I feel like this was my more eye opening moment that tons of people out here on all variety of services are recommending their products but not disclosing their relationship clearly.
Now, you are saying so in your profile, but how many people are going to click into your profile?
I'm not saying you _have_ to do this, just suspecting that there are more and more people who are giving every recommendation the side eye these days because lack of disclosure. Disclosure isn't a bad thing, it just puts the bias in the open and people can gauge the recommendation more easily with that bias in mind.
None of this is probably new to you, but, trying to add something to the conversation rather than just call someone out, which is the easy and far more violent thing to do.
Rails has some tooling to help with query bloat: https://guides.rubyonrails.org/active_record_querying.html#e...
That said it specifically has tools to address this that started appearing a few years ago https://github.com/rails/rails/pull/35077
The way my team handles it is to stick Kafka in between whats generating the records (for us, a bunch of web scraping workers) and and a consumer that pulls off the Kafka queue and runs an insert when its internal buffer reaches around 50k rows.
Rails is also looking to add some more direct background type work with https://github.com/basecamp/solid_queue but this is still very new - most larger Rails shops are going to be running a second system and a gem called Sidekiq that pulls jobs out of Redis.
In terms of read queries, again I think that comes down to the individual team realizing (hopefully very early in their careers) that's something that needs to be considered. Rails isn't going to stop you from doing N+1 type mistakes or hammering your DB with 30 separate queries for each page load. But it has plenty of tools and documentation on how to do that better.
And, like, Mastodon apparently uses a queue to do things like send new user registration emails. Why not just send the email from the new user request handler? Then if there's an error, you can tell the user in the response instead of saying "okay you should get an email" and then having it go into the ether. I was under the impression this had something to do with not wanting to tie up the HTTP worker because you want it to quickly get back to doing HTTP requests, but if it can concurrently process requests, there's no issue.
Similarly they have an ingest queue for other federated servers sending them updates. But if things are fast, why wouldn't they just process the updates in the HTTP handler? You don't need a reliable queue because if e.g. you crash, the other side will not get their HTTP response, and they'll know to retry.
The new queue you linked is database backed, but the whole point is that you want to just run a job without needing to serialize anything outside of your process. It should just schedule it onto the thread pool and give you a promise for when it's done.
The Kafka thing also seems to be an example of what I mean: in Scala I'd just make a `new Queue` with a thread safe library, and have a worker pull off and do an insert every hundred rows or so, or after e.g. 5 ms have passed, whichever is first. No extra infrastructure needed, minimal RAM used, your queueing delay is in the single digit ms, and you get the scaling benefits. Takes maybe 10-20 lines of code.

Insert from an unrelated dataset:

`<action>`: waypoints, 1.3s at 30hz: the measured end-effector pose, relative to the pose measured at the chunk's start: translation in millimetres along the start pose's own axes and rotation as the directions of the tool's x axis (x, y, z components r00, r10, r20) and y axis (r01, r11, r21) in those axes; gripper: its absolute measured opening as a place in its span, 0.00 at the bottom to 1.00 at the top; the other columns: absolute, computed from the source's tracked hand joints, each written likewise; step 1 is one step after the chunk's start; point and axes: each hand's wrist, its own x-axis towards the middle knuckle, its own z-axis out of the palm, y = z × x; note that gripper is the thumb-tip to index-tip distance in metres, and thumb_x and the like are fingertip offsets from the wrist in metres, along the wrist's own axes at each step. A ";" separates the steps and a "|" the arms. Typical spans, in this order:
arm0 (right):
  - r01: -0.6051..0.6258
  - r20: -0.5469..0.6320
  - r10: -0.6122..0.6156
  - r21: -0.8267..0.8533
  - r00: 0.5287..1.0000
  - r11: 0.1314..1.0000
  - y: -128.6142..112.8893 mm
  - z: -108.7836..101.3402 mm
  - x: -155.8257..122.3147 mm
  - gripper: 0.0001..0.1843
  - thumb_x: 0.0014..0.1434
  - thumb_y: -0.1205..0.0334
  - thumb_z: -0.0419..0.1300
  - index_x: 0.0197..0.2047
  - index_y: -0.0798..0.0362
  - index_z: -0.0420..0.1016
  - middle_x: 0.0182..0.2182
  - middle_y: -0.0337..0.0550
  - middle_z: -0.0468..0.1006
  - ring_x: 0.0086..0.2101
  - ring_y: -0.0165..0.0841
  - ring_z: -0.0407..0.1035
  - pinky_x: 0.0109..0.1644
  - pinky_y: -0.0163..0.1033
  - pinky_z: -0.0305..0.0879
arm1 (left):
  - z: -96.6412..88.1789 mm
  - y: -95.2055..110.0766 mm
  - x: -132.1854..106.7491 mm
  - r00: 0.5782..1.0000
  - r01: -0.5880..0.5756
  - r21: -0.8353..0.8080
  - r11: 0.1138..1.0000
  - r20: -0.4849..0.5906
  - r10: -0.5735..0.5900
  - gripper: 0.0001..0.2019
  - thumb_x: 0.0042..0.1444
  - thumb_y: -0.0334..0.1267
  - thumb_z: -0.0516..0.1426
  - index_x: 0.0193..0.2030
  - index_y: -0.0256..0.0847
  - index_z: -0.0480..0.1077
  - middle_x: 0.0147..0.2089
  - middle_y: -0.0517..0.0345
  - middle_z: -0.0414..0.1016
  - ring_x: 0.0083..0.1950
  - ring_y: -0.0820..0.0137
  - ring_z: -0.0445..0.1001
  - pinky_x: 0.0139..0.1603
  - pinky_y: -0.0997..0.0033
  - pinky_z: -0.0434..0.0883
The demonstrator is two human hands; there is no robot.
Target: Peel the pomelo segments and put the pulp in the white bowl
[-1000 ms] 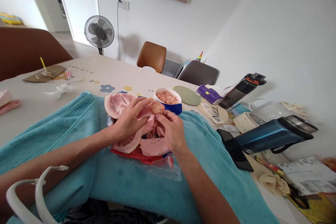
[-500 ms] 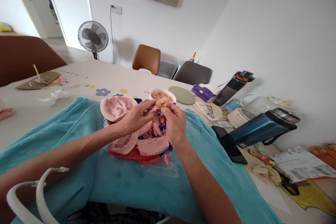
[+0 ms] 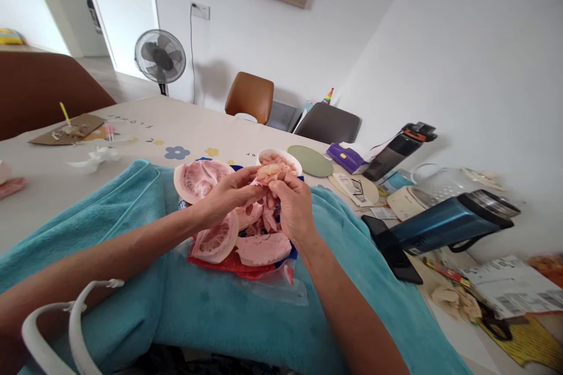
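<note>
I have both hands closed on one pomelo segment [image 3: 269,173]: my left hand [image 3: 224,199] pinches its near-left side and my right hand [image 3: 294,208] grips it from the right, fingertips almost meeting. The segment sits at the fingertips, just short of the white bowl [image 3: 288,157] beyond them. Peeled rind pieces [image 3: 215,240] lie beneath my hands on the teal towel [image 3: 132,199].
</note>
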 end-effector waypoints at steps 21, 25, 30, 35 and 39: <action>-0.026 0.285 0.050 -0.089 0.957 0.996 -1.6 -0.6 15.2 0.08 0.46 0.67 0.58 0.19 0.53 0.64 0.10 0.29 0.65 0.11 0.22 0.59 0.16 0.28 0.52 | -7.0 2.2 6.9 0.983 0.154 -0.078 0.985 -0.091 -0.161 0.18 0.55 0.54 0.59 0.33 0.38 0.67 0.24 0.63 0.68 0.20 0.79 0.62 0.17 0.80 0.57; -0.104 0.352 0.110 -0.035 0.930 0.994 0.3 -4.7 17.0 0.06 0.45 0.66 0.59 0.21 0.53 0.66 0.09 0.30 0.66 0.11 0.23 0.61 0.16 0.27 0.53 | -7.8 4.8 6.2 0.982 0.176 -0.150 0.973 -0.042 -0.184 0.19 0.52 0.54 0.61 0.31 0.38 0.67 0.23 0.63 0.66 0.19 0.79 0.62 0.14 0.80 0.55; -0.201 0.394 0.157 0.073 0.906 0.977 5.0 -6.4 20.2 0.06 0.44 0.65 0.59 0.21 0.52 0.64 0.09 0.27 0.61 0.10 0.25 0.60 0.14 0.28 0.55 | -11.6 6.7 4.8 0.974 0.222 -0.192 0.956 0.004 -0.225 0.16 0.55 0.50 0.60 0.31 0.38 0.68 0.20 0.65 0.64 0.17 0.80 0.60 0.11 0.83 0.53; -0.343 0.490 0.215 0.188 0.845 0.920 4.6 -10.4 22.5 0.08 0.42 0.66 0.58 0.19 0.51 0.59 0.11 0.24 0.52 0.08 0.24 0.56 0.13 0.30 0.58 | -23.2 9.6 3.7 0.967 0.247 -0.138 0.959 0.101 -0.235 0.14 0.59 0.48 0.58 0.34 0.37 0.69 0.22 0.61 0.69 0.17 0.78 0.65 0.11 0.82 0.57; -0.461 0.620 0.241 0.221 0.746 0.859 1.9 -16.7 27.2 0.10 0.41 0.65 0.54 0.16 0.50 0.55 0.10 0.24 0.49 0.07 0.24 0.52 0.13 0.33 0.62 | -30.2 10.1 4.1 0.934 0.305 -0.125 0.944 0.235 -0.270 0.18 0.60 0.52 0.54 0.38 0.37 0.71 0.21 0.58 0.71 0.17 0.74 0.67 0.11 0.80 0.58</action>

You can then take that and abstract it into a repository pattern so that you could have an ORM that does batching for you with single item interfaces (for non-transactional workflows), but none of them seem to do this.
And again maybe I'm just not understanding but I really like having our background processes handled completely separately from our main web application. Maybe its just the peace of mind knowing that I can scale them independently of each other.